Hydrothermal alteration and zeolitization of the Fohberg phonolite, Kaiserstuhl Volcanic Complex, Germany

  • Tobias Björn Weisenberger
  • Simon Spürgin
  • Yann Lahaye
Original Paper

Abstract

The subvolcanic Fohberg phonolite (Kaiserstuhl Volcanic Complex, Germany) is an economic zeolite deposit, formed by hydrothermal alteration of primary magmatic minerals. It is mined due to the high (>40 wt%) zeolite content, which accounts for the remarkable zeolitic physicochemical properties of the ground rock. New mineralogical and geochemical studies are carried out (a) to evaluate the manifestation of hydrothermal alteration, and (b) to constrain the physical and chemical properties of the fluids, which promoted hydrothermal replacement. The alkaline intrusion is characterized by the primary mineralogy: feldspathoid minerals, K-feldspar, aegirine–augite, wollastonite, and andradite. The rare-earth elements-phase götzenite is formed during the late-stage magmatic crystallization. Fluid-induced re-equilibration of feldspathoid minerals and wollastonite caused breakdown to a set of secondary phases. Feldspathoid minerals are totally replaced by various zeolite species, calcite, and barite. Wollastonite breakdown results in the formation of various zeolites, calcite, pectolite, sepiolite, and quartz. Zeolites are formed during subsolidus hydrothermal alteration (<150 °C) under alkaline conditions. A sequence of Ca–Na-dominated zeolite species (gonnardite, thomsonite, mesolite) is followed by natrolite. The sequence reflects an increase in \(\log [(a_{{{\text{Na}}^{ + } }} )/(a_{{{\text{H}}^{ + } }} )]\) and decrease in \(\log [(a_{{{\text{Ca}}^{2 + } }} )/(a_{{{\text{H}}^{ + } }}^{2} )]\) of the precipitating fluid. Low radiogenic 87Sr/86Sr values indicate a local origin of the elements necessary for secondary mineral formation from primary igneous phases.

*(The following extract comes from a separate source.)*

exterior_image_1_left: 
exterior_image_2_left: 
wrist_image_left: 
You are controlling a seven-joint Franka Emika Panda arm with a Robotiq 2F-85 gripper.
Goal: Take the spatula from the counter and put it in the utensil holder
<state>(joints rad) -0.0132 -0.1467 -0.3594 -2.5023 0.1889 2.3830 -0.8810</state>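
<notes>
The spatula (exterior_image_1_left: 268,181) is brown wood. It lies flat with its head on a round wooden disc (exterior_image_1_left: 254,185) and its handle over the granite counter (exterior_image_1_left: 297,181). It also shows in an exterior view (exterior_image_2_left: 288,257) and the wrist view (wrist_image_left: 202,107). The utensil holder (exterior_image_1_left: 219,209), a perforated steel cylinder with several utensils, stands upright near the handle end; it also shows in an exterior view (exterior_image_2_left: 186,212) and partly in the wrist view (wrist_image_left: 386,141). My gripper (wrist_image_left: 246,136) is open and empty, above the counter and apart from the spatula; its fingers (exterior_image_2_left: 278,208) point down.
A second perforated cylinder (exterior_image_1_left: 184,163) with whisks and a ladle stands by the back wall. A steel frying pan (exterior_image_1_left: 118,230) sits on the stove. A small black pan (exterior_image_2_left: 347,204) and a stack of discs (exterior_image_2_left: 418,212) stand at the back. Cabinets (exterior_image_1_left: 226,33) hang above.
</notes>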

In addition, fractures cut the intrusive body, which contain zeolites, followed by calcite and a variety of other silicates, carbonates, and sulfates as younger generations. Stable isotope analysis of late-fracture calcite indicates very late circulation of meteoric fluids and mobilization of organic matter from surrounding sedimentary units.

Keywords

Zeolite Götzenite Pectolite Sepiolite Hydrothermal alteration Kaiserstuhl Volcanic Complex 

Notes

Acknowledgments

We are grateful to Hans G. Hauri Mineralstoffwerke for providing access to the Fohberg quarry and support of this study. We thank Sari Forss for thin section preparation, Leena Palmu for her advice and help with the electron microprobe, and Shenhong Yang for help with Sr-isotopic analyses. We thank Lieven Machiels for his detailed and constructive comments and Wolf-Christian Dullo for his efforts and the editorial handling of the paper. Special thanks to the Holopainen Foundation for the financial support.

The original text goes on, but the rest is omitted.